For International Cinema (a film course I’m taking right now at Salisbury University), we watched an Italian film some might know as Life is Beautiful. In Italian, the title La Vita e Bella rings very poetically and is all you need to know from the get go: That this movie is living, breathing poetry about darkest hours and brightest smiles.

Guido is a middle aged man traveling through the Italian countryside, bringing immense life and indomitable imagination with him everywhere he goes with his hyperactive talent for humor and romance. He meets a woman who literally falls on him from the sky, and decides pretty much in that moment that he’ll look for her every chance he gets- she is his “princess.” The first half of the movie is his demonstration of character and whimsy- consistently drawing others into his imagination and making life truly worth living for those who surround him. However, he just so happens to be in the wrong time for love- that being the 1940′s, where it was popular to name children Adolf and Benito, and the disregard for human life took a back seat to “progress.”

Begnini

He succeeds at wooing his woman, and even is gifted a very smart, and very well played child named Giosue, with whom his life truly becomes beautiful. The time catches up with him, however, and he and his son are taken away to a Nazi Holocaust camp, where there fate will be unknown. It’s up to Guido to mask the horrors of this life from his son, much to young to understand, and make sure that his son never has to know the real suffering, the deep hatred, and the cruel traumas of war. The movie is about this gift that a father gives a son. Is it a gift of ignorance, or a gift of freedom? You decide for yourself, but for me, it’s a gift of salvation.

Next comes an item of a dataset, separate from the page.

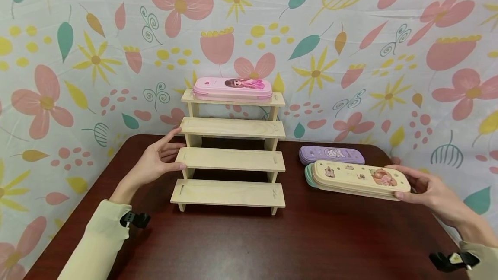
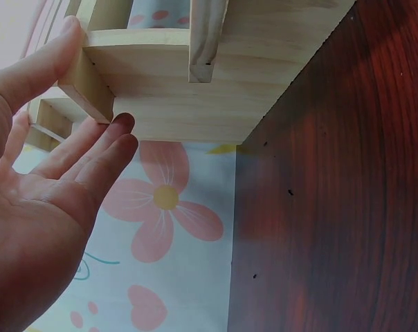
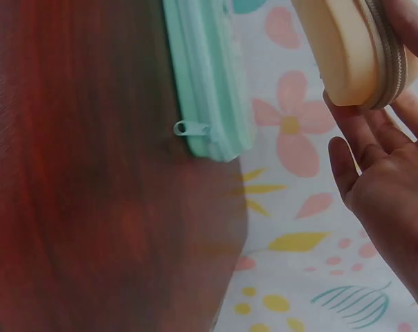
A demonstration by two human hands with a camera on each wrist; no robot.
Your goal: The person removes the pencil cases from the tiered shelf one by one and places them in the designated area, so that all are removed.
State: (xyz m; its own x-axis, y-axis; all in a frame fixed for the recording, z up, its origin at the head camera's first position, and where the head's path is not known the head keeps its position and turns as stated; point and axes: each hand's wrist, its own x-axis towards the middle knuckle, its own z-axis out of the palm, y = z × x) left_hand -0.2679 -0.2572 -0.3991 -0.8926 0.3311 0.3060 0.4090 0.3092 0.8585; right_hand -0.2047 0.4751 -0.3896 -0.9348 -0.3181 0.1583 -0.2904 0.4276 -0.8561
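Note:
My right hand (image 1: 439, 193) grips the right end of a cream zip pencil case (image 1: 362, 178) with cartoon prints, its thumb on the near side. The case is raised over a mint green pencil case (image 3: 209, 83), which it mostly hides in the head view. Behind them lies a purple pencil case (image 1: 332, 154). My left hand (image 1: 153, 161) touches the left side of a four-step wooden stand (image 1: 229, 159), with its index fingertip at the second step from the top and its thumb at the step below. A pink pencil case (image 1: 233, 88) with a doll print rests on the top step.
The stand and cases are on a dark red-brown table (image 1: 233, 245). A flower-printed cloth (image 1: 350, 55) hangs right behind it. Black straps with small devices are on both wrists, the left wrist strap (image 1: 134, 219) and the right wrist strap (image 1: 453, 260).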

This film has gone on to win numerous awards, including Best Actor Oscar for its star, the stellar and always entertaining Roberto Benigni, who well deserved his acclaim even though his entire film has been bashed some critics for being unreal and unfair to the past.

Well, I’m here to set the record straight- I am not even going to wait till the end of this review to say this: This movie strikes the biggest pose I’ve seen in a while. Clever, sympathetic, sweet and never exploitative of the true events (it handles the Holocaust tastefully), yet the ending is still guaranteed to evoke tears in even the hardest hard-ass.

life is beautiful still

Filmed in some way that resembles classic Technicolor looks, with flat, exaggerated coloring that truly brings it into a romantic genre, the film feels like a 1950′s or 40′s classic, but with the spirit of hindsight to make it even more potently covered in the era it is trying to amicably recreate. For something that feels so old fashioned it completely blows away most modern efforts to entertain while making the viewer consider the situation the characters are in. The movie Moulin Rogue, for instance, uses modern day effects of grandiose coloring and movement to keeps it’s viewer on the picture at all times. What this film does is mainly give you one incredible character, various incredible settings, and frame them all in an astonishing script that never lets up on laughter and joy. This isn’t just the joy of romance, parenting, or survival- its just the ability to breathe. I used to have a theory- as long as we’re alive we’ll be alive. We can breathe, we can live. It’s slightly abstract but if I could ever find a movie to define what I meant, this film would be it.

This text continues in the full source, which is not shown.